Everything About Cortisol ELISA

Cortisol is also known as hydrocortisone when used medically, is usually a supplement or for anti-inflammatory properties. Kortisol Kortisol Kortisol is useful in identifying a serious lack of cortisol usually found in Addison disease, or serious cortisol production as in cushing syndrome. Cortisol analysis is also often used to evaluate the level of stress of a subject.

Elisa is designed to detect cortisol in biological fluid including urine, plasma, and saliva. This kit is a competitive immunoassay enzyme (Elisa) to determine cortisol levels in biological samples including urine, saliva, and plasma. You can know more about Cortisol ELISA at Boster Bio.

Briefly, cortisol in samples or standards competes with conjugated cortisol to radish peroxidase (HRP) to bind to polyclonal antibodies specifically for cortisol coated with microplates.

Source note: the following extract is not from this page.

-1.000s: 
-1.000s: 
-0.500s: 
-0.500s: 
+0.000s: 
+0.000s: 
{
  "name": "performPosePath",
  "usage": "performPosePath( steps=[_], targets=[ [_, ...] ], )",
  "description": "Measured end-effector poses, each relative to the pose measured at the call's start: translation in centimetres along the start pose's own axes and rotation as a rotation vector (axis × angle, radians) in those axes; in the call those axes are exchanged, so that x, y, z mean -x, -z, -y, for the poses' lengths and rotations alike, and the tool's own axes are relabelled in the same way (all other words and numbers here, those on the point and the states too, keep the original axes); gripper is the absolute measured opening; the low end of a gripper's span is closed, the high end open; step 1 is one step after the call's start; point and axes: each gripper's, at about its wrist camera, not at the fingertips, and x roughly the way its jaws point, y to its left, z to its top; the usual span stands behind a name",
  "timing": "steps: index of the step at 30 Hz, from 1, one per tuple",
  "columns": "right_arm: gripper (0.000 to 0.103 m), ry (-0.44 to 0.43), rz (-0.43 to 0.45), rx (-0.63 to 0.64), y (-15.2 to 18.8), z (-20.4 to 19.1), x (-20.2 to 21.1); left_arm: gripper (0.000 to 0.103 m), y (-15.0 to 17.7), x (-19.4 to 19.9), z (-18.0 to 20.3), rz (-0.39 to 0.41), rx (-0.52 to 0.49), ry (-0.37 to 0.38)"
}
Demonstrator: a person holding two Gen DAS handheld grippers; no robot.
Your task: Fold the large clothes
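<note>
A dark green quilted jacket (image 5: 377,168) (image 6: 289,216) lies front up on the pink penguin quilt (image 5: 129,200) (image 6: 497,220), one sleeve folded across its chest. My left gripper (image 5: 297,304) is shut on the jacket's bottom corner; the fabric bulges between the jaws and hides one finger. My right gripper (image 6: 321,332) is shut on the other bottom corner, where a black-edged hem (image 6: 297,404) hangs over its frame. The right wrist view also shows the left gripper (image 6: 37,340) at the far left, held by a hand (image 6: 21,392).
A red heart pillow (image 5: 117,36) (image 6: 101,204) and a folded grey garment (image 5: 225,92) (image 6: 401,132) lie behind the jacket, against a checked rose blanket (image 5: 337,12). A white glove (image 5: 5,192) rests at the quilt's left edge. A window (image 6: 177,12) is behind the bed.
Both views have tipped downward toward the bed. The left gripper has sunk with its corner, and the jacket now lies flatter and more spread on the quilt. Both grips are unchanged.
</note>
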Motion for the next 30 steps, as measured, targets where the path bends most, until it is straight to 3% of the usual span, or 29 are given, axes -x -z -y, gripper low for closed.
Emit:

HRP activity produces brilliant blue development when the substrate is added, with the intensity of color development proportional to the number of cortisol present.

When measuring urine samples, it is recommended to normalize samples to creatinine to take into account the variations of fluid intake and excretion. Creatinine is announced at a constant level and can be used to normalize the pace of other analytics excretion. This kit is of competitive format.

Human cortisol Elisa measures cortisol in serum human, plasma, urine, saliva, dried stool extract or or cell culture media. Elisa-use kit ELISA competitive cortisol is designed to measure cortisol quantitatively in dried stool extract, saliva, urine, serum, plasma, and sample media culture media. The total cortisol is measured in extracted samples and in serum and plasma, and free cortisol in saliva and urine.

Cortisol standards are provided to produce a standard curve for tests and all samples are read from the standard user-generated curve. Standards or samples diluted pipettes into the microtiter plates are clearly coated with antibodies to capture mouse antibodies.

Conjugation of cortisol-peroxidase is added to the well. A binding reaction was initiated by the addition of monoclonal antibodies to cortisol. After 1 hour incubation, the dish was washed and the substrate was added. The substrate reacts with bound cortisol-peroxidase conjugates. After short incubation, the reaction is stopped and the intensity of the resulting color is detected in the microtiter plate reader at 450 nm.